Elle avait gloussé et m’avait chuchoté « imbécile » à l’oreille. Je pouvais sentir la chaleur de son souffle.

« Il n’y a rien de mal à ce qu’un dragon aime la propreté », avais-je poursuivi. « Nous sommes dans une station thermale. Nous pourrons faire trempette le matin et profiter de la vue sur la mer d’Izu pendant qu’il fait encore clair. Si tu veux te détendre, tu peux utiliser les sources d’eau chaude du jardin. N’est-ce pas amusant ? »

Elle m’avait entouré de ses bras par derrière, et j’avais senti qu’elle gloussait. Elle était mariée et n’aurait normalement pas été aussi tactile avec quelqu’un, mais c’était le seul moyen pour nous d’entrer ensemble dans le monde des rêves.

« Oui, j’ai hâte d’y être », avait-elle répondu. « Je ne peux tout simplement pas attendre… Hmph. Tu dis toujours des choses pareilles. Je soupçonne que tu aimes secrètement nous voir heureuse. Je ne peux pas dire que ce soit un passe-temps pervers, mais peut-être devrais-tu t’abstenir un peu. »

Il est vrai que je l’avais fait uniquement parce que j’aimais tellement ses réactions. Le simple fait de la voir s’amuser m’avait aussi rempli de bonheur.

Wridra me serra dans ses bras et poussa un profond soupir avant de se taire. Quand je l’avais sentie se détendre complètement, j’avais compris qu’elle s’était endormie.
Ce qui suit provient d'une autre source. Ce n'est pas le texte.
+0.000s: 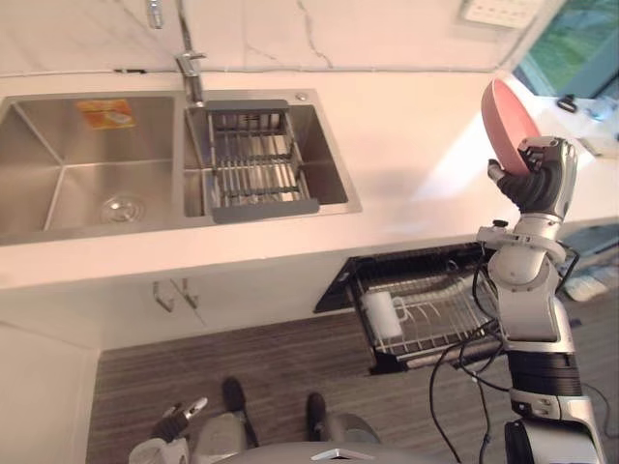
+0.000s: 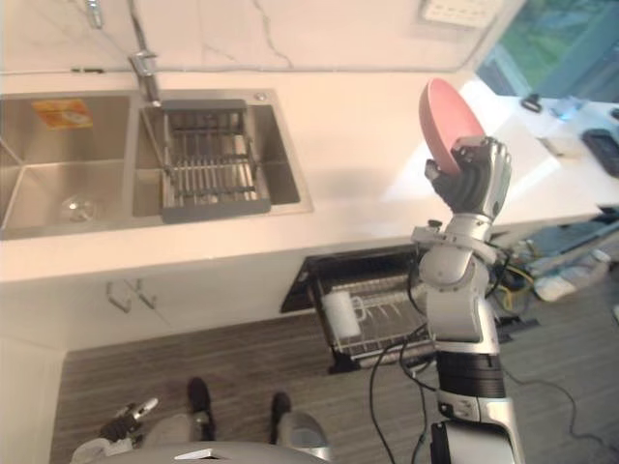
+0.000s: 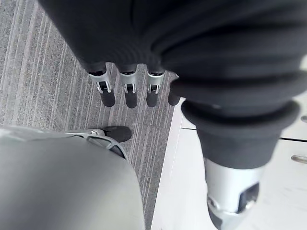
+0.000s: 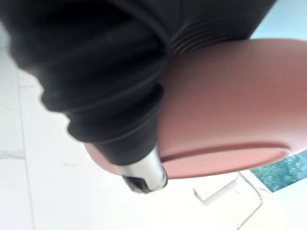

Elle avait parlé très lentement, ce qui signifiait qu’elle devait être épuisée. Peut-être m’avait-elle parlé pour me remercier d’être resté debout à l’attendre.

« Bonne nuit. J’espère que demain sera encore plus amusant », avais-je chuchoté, même si personne n’était réveillé pour m’entendre.

J’écoutais les vagues au loin et les filles qui respiraient doucement dans leur sommeil. Les sons réconfortants avaient commencé à m’endormir et, fatigué par les événements de la journée, j’avais tout de suite perdu connaissance.

Alors que je m’apprêtais à quitter le monde des rêves, j’avais cru entendre le son léger de quelqu’un qui me souhaitait bonne nuit, mais peut-être l’avais-je simplement imaginé. C’était une voix aimable, comme celle d’une déesse qui veille sur les forêts.

J’avais alors sombré dans un profond sommeil.